# Problem to work on
This task calls for copying every line in the data below that contains the word "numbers".

# Provided material
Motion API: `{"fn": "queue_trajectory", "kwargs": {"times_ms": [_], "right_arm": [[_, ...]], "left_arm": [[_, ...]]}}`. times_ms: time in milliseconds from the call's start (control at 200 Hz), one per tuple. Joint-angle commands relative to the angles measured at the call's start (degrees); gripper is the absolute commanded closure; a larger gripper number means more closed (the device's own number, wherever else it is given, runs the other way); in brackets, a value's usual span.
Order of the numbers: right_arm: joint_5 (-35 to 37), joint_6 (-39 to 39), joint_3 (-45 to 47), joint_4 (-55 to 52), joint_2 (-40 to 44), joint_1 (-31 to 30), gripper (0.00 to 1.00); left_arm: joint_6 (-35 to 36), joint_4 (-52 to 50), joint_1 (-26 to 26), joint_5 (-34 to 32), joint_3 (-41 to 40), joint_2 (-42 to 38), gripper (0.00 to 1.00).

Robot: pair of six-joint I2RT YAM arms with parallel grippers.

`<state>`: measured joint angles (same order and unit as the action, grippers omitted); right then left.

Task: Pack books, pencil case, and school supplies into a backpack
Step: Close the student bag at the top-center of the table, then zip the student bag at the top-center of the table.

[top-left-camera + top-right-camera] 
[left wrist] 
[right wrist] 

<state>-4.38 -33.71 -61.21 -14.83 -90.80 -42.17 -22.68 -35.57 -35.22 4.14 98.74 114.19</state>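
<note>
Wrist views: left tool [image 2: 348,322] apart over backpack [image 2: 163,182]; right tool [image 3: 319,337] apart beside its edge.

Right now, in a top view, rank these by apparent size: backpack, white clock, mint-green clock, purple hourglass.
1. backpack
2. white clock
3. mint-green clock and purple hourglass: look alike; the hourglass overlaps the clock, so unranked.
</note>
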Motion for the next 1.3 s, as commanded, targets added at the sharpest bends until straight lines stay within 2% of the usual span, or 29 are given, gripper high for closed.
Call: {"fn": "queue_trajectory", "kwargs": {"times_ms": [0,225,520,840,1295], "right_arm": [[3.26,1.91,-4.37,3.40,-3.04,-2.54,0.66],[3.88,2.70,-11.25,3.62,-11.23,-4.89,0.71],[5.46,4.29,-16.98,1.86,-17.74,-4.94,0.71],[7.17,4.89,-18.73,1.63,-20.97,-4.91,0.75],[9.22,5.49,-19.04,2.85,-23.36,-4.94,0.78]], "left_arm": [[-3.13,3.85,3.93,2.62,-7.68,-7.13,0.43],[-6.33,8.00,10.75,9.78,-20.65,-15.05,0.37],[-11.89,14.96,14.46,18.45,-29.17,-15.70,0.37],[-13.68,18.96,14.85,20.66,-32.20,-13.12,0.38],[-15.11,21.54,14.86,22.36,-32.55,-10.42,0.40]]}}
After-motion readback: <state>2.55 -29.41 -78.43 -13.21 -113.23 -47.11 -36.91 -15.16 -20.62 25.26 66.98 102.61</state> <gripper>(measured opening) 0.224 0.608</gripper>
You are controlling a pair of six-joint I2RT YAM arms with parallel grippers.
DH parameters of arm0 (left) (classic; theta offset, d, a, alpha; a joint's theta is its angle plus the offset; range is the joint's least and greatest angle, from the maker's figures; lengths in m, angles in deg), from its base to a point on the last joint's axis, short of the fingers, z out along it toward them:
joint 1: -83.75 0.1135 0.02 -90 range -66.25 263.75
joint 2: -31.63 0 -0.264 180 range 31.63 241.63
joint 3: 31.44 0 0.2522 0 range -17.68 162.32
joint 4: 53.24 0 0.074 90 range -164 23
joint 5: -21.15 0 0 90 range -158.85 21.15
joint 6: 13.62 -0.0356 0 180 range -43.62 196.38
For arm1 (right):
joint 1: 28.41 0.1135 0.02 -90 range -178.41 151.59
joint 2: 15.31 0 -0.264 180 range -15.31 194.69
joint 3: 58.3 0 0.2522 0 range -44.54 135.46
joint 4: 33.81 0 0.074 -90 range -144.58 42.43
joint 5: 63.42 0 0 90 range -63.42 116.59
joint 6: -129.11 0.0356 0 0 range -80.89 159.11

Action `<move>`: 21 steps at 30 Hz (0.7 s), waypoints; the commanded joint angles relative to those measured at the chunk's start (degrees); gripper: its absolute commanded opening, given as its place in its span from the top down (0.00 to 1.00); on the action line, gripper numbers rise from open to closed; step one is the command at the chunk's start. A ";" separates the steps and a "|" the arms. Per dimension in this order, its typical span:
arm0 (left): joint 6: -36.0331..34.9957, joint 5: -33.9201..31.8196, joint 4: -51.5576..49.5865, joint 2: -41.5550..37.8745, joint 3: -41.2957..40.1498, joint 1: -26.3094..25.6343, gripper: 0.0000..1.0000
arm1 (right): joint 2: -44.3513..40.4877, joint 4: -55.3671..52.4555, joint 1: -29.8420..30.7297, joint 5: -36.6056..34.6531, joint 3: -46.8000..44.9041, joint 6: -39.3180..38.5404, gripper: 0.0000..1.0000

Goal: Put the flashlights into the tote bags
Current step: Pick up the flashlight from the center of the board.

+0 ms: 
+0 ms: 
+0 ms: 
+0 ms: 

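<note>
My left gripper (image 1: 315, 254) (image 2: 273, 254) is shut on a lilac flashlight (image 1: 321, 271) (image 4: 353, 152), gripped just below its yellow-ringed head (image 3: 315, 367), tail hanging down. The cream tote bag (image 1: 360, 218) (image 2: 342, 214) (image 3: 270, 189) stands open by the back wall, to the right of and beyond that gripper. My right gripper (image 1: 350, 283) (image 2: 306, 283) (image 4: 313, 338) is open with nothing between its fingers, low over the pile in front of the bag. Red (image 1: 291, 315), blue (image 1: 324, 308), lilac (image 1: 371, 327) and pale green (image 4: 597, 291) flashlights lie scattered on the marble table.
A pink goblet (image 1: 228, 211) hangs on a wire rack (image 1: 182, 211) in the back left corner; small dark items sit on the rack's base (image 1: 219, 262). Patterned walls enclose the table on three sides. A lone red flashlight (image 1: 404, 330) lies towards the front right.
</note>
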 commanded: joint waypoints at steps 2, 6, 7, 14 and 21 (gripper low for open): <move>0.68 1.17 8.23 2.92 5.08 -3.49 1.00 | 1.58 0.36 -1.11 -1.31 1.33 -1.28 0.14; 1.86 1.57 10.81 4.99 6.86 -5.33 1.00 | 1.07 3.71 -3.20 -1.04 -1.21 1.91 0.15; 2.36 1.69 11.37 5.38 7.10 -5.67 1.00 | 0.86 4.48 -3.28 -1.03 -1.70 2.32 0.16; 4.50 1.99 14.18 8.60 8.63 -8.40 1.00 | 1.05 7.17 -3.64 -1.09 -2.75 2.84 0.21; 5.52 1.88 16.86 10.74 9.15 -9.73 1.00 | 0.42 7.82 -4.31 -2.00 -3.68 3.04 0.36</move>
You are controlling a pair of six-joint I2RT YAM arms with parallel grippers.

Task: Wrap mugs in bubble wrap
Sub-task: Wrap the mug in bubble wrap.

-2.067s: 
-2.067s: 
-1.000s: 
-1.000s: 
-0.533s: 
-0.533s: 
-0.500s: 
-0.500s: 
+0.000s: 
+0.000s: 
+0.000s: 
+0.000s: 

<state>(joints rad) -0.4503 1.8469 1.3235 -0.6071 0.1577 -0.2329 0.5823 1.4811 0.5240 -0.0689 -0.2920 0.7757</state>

# Response for this exercise
Order of the numbers: right_arm: joint_5 (-35 to 37), joint_6 (-39 to 39), joint_3 (-45 to 47), joint_4 (-55 to 52), joint_2 (-40 to 44), joint_1 (-31 to 30), gripper (0.00 to 1.00); left_arm: joint_6 (-35 to 36), joint_4 (-52 to 50), joint_1 (-26 to 26), joint_5 (-34 to 32), joint_3 (-41 to 40), joint_2 (-42 to 38), gripper (0.00 to 1.00).
Action `<move>`: 21 steps at 30 Hz (0.7 s), waypoints; the commanded joint angles relative to those measured at the chunk's start (degrees); gripper: its absolute commanded opening, given as its place in its span from the top down (0.00 to 1.00); on the action line, gripper numbers rise from open to closed; step one is the command at the chunk's start. A ";" separates the steps and a "|" the arms. Per dimension in this order, its typical span:

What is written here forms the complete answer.